→ Work instructions
Copy exactly and only the lines running from the one that contains "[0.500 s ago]" to the final line of the data below, without the pictures.

(Given data)

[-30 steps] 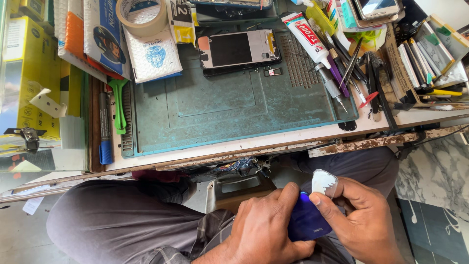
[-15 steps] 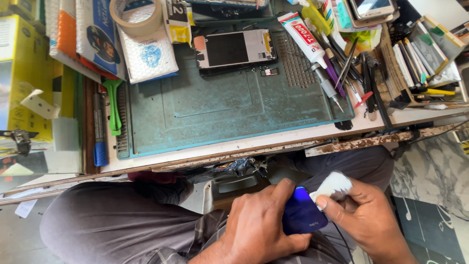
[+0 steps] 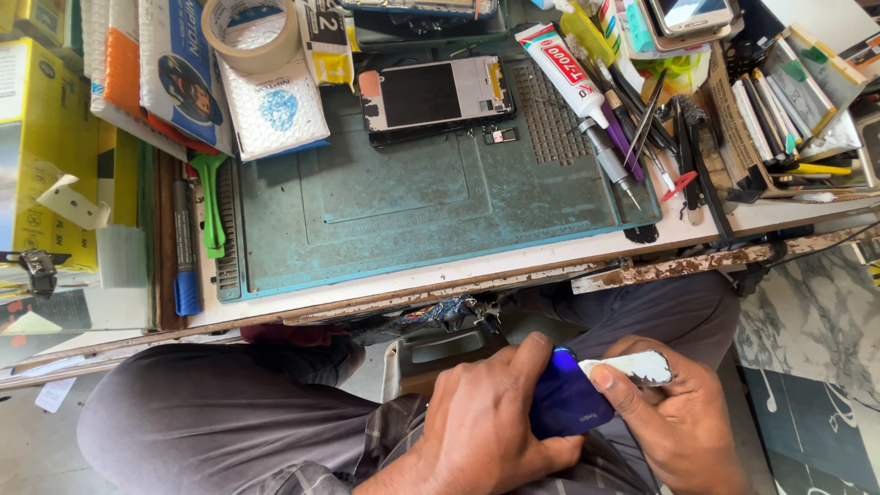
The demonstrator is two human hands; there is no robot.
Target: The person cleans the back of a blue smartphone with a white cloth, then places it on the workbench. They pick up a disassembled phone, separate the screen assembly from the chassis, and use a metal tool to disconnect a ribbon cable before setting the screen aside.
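Below the cluttered desk (image 3: pixel 513 266), the left hand (image 3: pixel 486 417) grips a glossy blue phone back cover (image 3: pixel 564 408) while the right hand (image 3: pixel 674 422) pinches a white cloth pad (image 3: pixel 642 366) against it.

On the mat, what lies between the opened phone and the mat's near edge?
Nothing: in the head view that stretch of the green work mat is bare below the opened phone, apart from a small dark part right beside the phone.

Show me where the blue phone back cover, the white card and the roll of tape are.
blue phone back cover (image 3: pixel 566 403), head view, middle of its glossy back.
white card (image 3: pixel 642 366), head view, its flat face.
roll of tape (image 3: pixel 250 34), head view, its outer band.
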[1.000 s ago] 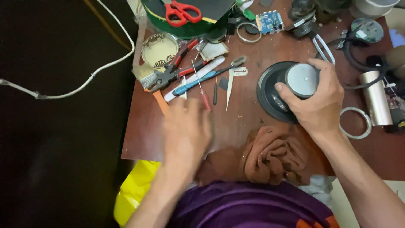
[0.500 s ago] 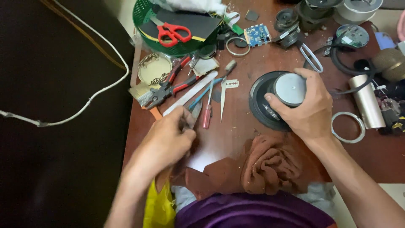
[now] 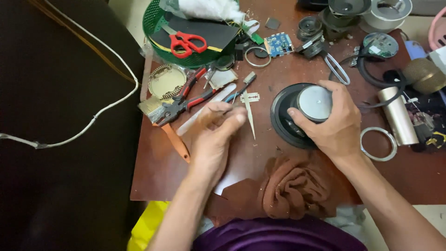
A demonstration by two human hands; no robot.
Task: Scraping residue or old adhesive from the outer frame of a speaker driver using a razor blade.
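right hand (image 3: 337,123) closed on the speaker (image 3: 297,116) at counter (image 3: 260,153) centre, left hand (image 3: 213,135) at 9 o'clock pinching a thin tool (image 3: 237,96), so no repair work begun yet.

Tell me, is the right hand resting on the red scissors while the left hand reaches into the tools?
Not quite. In the head view the right hand rests on the round black speaker; the left hand reaches into the tools, as you said.

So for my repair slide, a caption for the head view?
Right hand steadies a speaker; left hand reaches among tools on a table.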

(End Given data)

→ Solution for this task
[0.500 s ago] 
[now] 
A demonstration by two human hands; no robot.
Task: Scraping residue or old adhesive from the outer frame of a speaker driver using a razor blade.
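right hand (image 3: 337,123) closed on the speaker (image 3: 297,116) at counter (image 3: 260,153) centre, left hand (image 3: 213,135) at 9 o'clock pinching a thin tool (image 3: 237,96), so no repair work begun yet.

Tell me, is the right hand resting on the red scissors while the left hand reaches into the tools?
Not quite. In the head view the right hand rests on the round black speaker; the left hand reaches into the tools, as you said.

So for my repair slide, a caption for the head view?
Right hand steadies a speaker; left hand reaches among tools on a table.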

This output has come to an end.